Die 200 Euro gehen an die Fachstelle zur Vermittlung in gemeinnützige Arbeit in Fürth. "Ich lege noch 200 Euro drauf und spende die an einen Verein für Opfer rechter Gewalt", kündigt Leidel an. B.U.D. steht für Beratung, Unterstützung, Dokumentation und hilft von rechter Gewalt Betroffenen. "Das ist mir ein Herzenswunsch", sagt Leidel. Er werde seine Spende unter dem Betreff "Radsportgegenrechts" einzahlen. Man könne ihn dabei gerne unterstützen.
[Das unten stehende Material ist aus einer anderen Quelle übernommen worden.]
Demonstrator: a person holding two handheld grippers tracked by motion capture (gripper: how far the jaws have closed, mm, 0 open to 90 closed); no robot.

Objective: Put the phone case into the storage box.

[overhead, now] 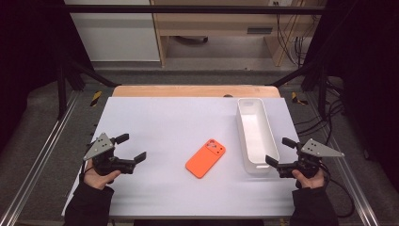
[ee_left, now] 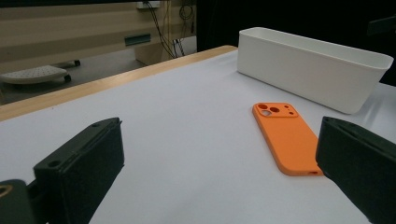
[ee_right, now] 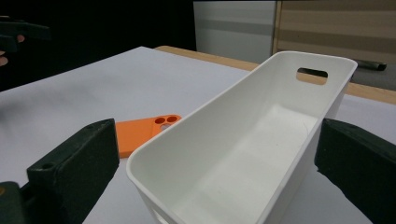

Die AfD-Wahlplakate vor Leidels Laden hatten übrigens auch im September 2021 nicht lange Bestand. Zum Challenge waren sie besprüht oder heruntergerissen worden. Er sei es nicht gewesen, versichert Leidel - leider. Diesmal waren ja auch die Plakate beschädigt und die Kabelbinder sind heil geblieben. Ganz so wertvoll könnten sie der AfD auch nicht gewesen sein, vermutet Leidel. "Als sie nach der Bundestagswahl ihre Plakate abgenommen haben, haben sie die Kabelbinder einfach abgeschnitten. Die lagen dann im Gebüsch, auf dem Gehsteig und vor meiner Tür." Ein billiger Wegwerfartikel.